• REQUIRED ACTION: Below are entries. Reproduce exactly the lines between the line holding "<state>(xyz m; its" and the line holding "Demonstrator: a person", inclusive, and only those.

START DATA PROVIDED

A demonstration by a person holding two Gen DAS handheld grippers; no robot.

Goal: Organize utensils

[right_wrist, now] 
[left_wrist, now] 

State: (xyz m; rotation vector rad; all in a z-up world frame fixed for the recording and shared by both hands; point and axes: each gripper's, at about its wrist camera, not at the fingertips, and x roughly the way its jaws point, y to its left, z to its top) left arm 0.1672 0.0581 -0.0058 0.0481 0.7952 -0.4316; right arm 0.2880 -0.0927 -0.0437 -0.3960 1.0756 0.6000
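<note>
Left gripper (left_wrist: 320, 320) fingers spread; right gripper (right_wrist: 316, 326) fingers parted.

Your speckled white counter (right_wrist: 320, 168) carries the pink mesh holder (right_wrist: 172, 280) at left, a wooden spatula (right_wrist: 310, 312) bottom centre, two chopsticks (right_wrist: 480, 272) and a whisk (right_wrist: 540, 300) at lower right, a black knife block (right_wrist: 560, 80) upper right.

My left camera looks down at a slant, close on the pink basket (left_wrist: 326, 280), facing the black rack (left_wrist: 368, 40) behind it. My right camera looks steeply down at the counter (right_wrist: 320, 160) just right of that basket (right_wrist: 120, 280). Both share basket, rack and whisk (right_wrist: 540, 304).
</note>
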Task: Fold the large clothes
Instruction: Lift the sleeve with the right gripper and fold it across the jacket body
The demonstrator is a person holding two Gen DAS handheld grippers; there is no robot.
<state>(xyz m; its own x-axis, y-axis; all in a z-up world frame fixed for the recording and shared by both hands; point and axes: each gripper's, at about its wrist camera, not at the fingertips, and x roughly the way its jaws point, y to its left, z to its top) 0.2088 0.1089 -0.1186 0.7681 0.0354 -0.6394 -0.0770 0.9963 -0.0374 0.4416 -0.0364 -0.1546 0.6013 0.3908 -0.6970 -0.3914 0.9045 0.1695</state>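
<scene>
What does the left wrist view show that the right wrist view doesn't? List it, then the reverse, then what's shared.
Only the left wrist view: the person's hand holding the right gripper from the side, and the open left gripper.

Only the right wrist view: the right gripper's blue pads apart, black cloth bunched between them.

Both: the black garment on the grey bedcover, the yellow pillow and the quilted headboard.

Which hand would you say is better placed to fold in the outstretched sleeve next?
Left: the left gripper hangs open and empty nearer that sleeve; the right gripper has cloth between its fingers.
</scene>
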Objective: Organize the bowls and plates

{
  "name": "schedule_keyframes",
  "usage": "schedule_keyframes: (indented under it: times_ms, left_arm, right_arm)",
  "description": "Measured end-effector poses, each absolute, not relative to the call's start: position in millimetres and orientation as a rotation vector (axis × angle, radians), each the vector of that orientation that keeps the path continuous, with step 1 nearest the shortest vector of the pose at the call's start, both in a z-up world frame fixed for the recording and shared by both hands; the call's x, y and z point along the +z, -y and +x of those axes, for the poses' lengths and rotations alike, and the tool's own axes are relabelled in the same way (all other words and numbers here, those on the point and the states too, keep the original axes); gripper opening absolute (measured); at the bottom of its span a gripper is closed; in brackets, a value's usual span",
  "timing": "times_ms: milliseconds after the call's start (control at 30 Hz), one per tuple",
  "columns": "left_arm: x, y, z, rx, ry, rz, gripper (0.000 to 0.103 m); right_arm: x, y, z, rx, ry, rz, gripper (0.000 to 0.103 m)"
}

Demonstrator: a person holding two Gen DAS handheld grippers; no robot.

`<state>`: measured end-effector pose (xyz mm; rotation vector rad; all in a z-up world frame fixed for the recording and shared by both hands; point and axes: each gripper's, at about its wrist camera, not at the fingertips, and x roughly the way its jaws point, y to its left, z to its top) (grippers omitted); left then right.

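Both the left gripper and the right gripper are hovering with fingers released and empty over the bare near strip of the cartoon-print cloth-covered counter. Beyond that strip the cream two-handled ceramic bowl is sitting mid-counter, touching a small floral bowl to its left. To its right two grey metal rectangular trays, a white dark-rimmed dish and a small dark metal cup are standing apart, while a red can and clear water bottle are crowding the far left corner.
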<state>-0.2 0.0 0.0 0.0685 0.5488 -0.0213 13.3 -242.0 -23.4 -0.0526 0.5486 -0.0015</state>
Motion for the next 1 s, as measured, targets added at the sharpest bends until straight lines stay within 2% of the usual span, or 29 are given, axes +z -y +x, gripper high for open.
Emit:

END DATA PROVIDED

• TASK OUTPUT:
<state>(xyz m; its own x-axis, y-axis; all in a z-up world frame fixed for the recording and shared by both hands; point and axes: each gripper's, at about its wrist camera, not at the fingertips, and x roughly the way its jaws point, y to its left, z to its top) 0.2088 0.1089 -0.1186 0.7681 0.0354 -0.6394 -0.0770 0.9963 -0.0374 0.4416 -0.0364 -0.1546 0.6013 0.3908 -0.6970 -0.3914 0.9045 0.1695</state>
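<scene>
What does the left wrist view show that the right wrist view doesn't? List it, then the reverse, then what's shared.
Only the left wrist view: the person's hand holding the right gripper from the side, and the open left gripper.

Only the right wrist view: the right gripper's blue pads apart, black cloth bunched between them.

Both: the black garment on the grey bedcover, the yellow pillow and the quilted headboard.

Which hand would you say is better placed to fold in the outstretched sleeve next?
Left: the left gripper hangs open and empty nearer that sleeve; the right gripper has cloth between its fingers.
</scene>
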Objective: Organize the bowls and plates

{
  "name": "schedule_keyframes",
  "usage": "schedule_keyframes: (indented under it: times_ms, left_arm, right_arm)",
  "description": "Measured end-effector poses, each absolute, not relative to the call's start: position in millimetres and orientation as a rotation vector (axis × angle, radians), each the vector of that orientation that keeps the path continuous, with step 1 nearest the shortest vector of the pose at the call's start, both in a z-up world frame fixed for the recording and shared by both hands; the call's x, y and z point along the +z, -y and +x of those axes, for the poses' lengths and rotations alike, and the tool's own axes are relabelled in the same way (all other words and numbers here, those on the point and the states too, keep the original axes); gripper opening absolute (measured); at the bottom of its span a gripper is closed; in brackets, a value's usual span",
  "timing": "times_ms: milliseconds after the call's start (control at 30 Hz), one per tuple",
  "columns": "left_arm: x, y, z, rx, ry, rz, gripper (0.000 to 0.103 m); right_arm: x, y, z, rx, ry, rz, gripper (0.000 to 0.103 m)"
}

Demonstrator: a person holding two Gen DAS handheld grippers; no robot.

There is nothing more to the output.